Carn Afr -- and more glaciation traces



Carn Afr is a spectacular hillside tor  at an altitude of 380m n the southern flank of the Presely ridge, only a couple of kilometres away from the hamlet of Rosebush and almost due south from Foelcwmcerwyn summit. Its name can be translated as "the cairn of the goat".  The main feature of the tor is a prominent double pinnacle of rock which is visible from a great distance.  Around it there are small vertical cliffs, grassy steps and clean slabs of rock, with a litter of massive boulders especially to the west. There are several enormous perched boulders near the double pinnacle. 

The rock is for the most part rhyolite, but there are also other foliated or layered volcanic rocks including tuffs and trachyte lava. This is the only substantial tor on Preseli which is made of volcanic rocks belonging to the Sealyham Volcanic Formation, displaced by faulting; all the others are made of rocks belonging to the Fishguard Volcanics. There is only a little scree, at the foot of the lowest of the cliffs. The tor is reminiscent of Plumstone Rock, and it is deeply weathered. It look as if it has been battered by the elements since the beginning of time....... But the lower part of the rocky slope has abundant ice-smoothed outcrops indicative of ice action, with an upper edge around 365 m.

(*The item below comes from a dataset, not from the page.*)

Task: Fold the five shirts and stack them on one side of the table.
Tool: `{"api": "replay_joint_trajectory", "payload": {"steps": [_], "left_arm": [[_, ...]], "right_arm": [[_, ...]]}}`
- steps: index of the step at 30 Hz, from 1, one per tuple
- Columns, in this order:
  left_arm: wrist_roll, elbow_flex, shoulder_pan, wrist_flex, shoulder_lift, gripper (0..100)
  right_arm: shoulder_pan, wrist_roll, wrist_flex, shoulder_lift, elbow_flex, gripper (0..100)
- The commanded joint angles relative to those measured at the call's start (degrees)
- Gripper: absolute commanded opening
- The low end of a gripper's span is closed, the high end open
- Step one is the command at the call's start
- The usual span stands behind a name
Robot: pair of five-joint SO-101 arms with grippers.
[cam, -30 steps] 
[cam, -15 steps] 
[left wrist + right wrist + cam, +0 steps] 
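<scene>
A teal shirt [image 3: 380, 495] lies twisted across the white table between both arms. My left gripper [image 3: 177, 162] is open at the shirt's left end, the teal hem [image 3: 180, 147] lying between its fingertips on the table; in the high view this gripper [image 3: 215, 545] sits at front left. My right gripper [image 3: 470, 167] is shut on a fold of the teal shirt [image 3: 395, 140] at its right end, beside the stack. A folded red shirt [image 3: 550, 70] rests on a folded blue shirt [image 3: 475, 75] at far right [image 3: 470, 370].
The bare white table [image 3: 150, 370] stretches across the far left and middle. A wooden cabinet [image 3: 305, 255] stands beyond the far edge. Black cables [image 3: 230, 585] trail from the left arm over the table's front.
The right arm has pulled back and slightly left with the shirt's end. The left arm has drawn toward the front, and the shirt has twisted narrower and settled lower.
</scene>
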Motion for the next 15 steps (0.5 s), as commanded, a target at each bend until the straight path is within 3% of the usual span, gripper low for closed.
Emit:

The double pinnacles ar Carn Afr -- visible from many miles away.

Fine-grained light blue/green (silica-rich) rhyolite exposed on the flank of the tor

Flow structures and cavities in the Carn Afr lava

Welded tuffs (?) exposed on a perched block on the lower part of the tor.

As one scrambles down the face of the tor, over a series of steps with minor cliffs and crags, the frequency of ice-moulded surfaces increases, and down on the grassy expanse below, in the vicinity of a striking sheepfold, almost all of the bedrock exposures are moulded and smoothed.


A steeply sloping ice-moulded surface towards the base of the tor, with abundant lichen growth on the surface

Ice-moulded rock exposure near the sheepfold.

Ice-moulded rock surfaces projecting through the turf, west of the sheepfold.

So the impression here is that ice moulding features are not at all marked on the upper paret of this tor, but are prominent on the lower part.  This is not to say that the upper part of the tor was not affected by Late Devensian ice; but it might be that at at some early phase of the last glaciation the whole tor was protected by cold-based ice, and that later on, with the ice surface somewhat lowered, active abrasion and surface modification occurred under a warm-based glacier thermal regime.